Pacific women put aside political differences for common goal
Women from seven Pacific Islands gather to discuss how to boost the representation of women in elected positions in the region.
A group of Pacific women politicians and leaders have put aside any political differences to join forces to boost the number of Pacific women in political positions.
The Pacific has the lowest number of women in government in the world at just 4-point-7 percent.
Amelia Langford spoke to some of the participants.
Twenty women from seven Pacific Island states came together for a three-day workshop, which was organised by the Asia Pacific Forum on Women, Law and Development and the Fiji Women's Rights Movement. The regional co-ordinator of the workshop, Kate Lappin, says the group identified some of the key barriers to women's participating in politics and ways to overcome them. She says one of the challenges is to shift people's attitudes in the Pacific about the rights of women to be part of the political process.

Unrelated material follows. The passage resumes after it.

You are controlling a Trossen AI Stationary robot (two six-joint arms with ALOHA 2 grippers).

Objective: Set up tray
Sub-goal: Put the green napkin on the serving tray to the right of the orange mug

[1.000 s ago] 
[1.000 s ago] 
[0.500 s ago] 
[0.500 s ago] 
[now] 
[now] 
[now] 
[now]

KATE LAPPIN: We also are trying to prepare women for a different form of leadership - a transformative form of leadership, that perhaps models something other than the adversarial nature of politics that is part of the barrier to women's participation.
And Kate Lappin says the group also came up with ways to overcome those barriers, including setting up a a regional Pacific caucus or network to support ongoing dialogue and solidarity. Fiji's former minister for Women and Social Welfare, Lavinia Padarath, says she has gained a lot from the workshop.
LAVINIA PADARATH: To me, it has been the empowerment of women to participate to take part in the political life of each country - I think the Pacific badly needs that so it is very motivating and encouraging in that way that a group of us can come together.
Lavinia Padarath, who is also the president of the Fiji Labour Party, says for the first time women from Fiji were able to put aside any political differences to work on a common goal of getting more women into politics.
LAVINIA PADARATH: The three oldest parties in the country have been working together - we are united for the first time so we are working together and that's one of our goals and this workshop training has encouraged us even more to include more women.
Papua New Guinea's Minister for Community Development, Loujaya Kouza, agrees the workshop has been a success. The group has elected Ms Kouza as chair of its new regional women's caucus.
LOUJAYA KOUZA: Wherever we can we want to be that united caucus for the region of women, helping to support, to facilitate, to talk about what it is that needs to be attended to regionally, what needs to be supported, whether by way of networking, by way of awareness, by way of prayer support, by way of monetary support, how can we do this, and to just work it together.
Loujaya Kouza says one of the group's first priorities will be to support women in Fiji who plan to participate in the country's upcoming elections in September. Ms Kouza says it's intimidating being a woman trying to break into politics.
LOUJAYA KOUZA: It is a very very big challenge for example they don't judge you by the content of your character or your qualifications or whatever but they judge you by what you look like or whatever, whatever. They like you or they don't like you. They don't know anything about you but it can be most intimidating.
Loujaya Kouza says being a woman politician means her private life has become part of the public domain. Participants in the workshop also included the first woman elected in the Cook Islands from the outer islands, five Fijian women elected in the 2006 democratic elections and a number of women planning to contest future elections.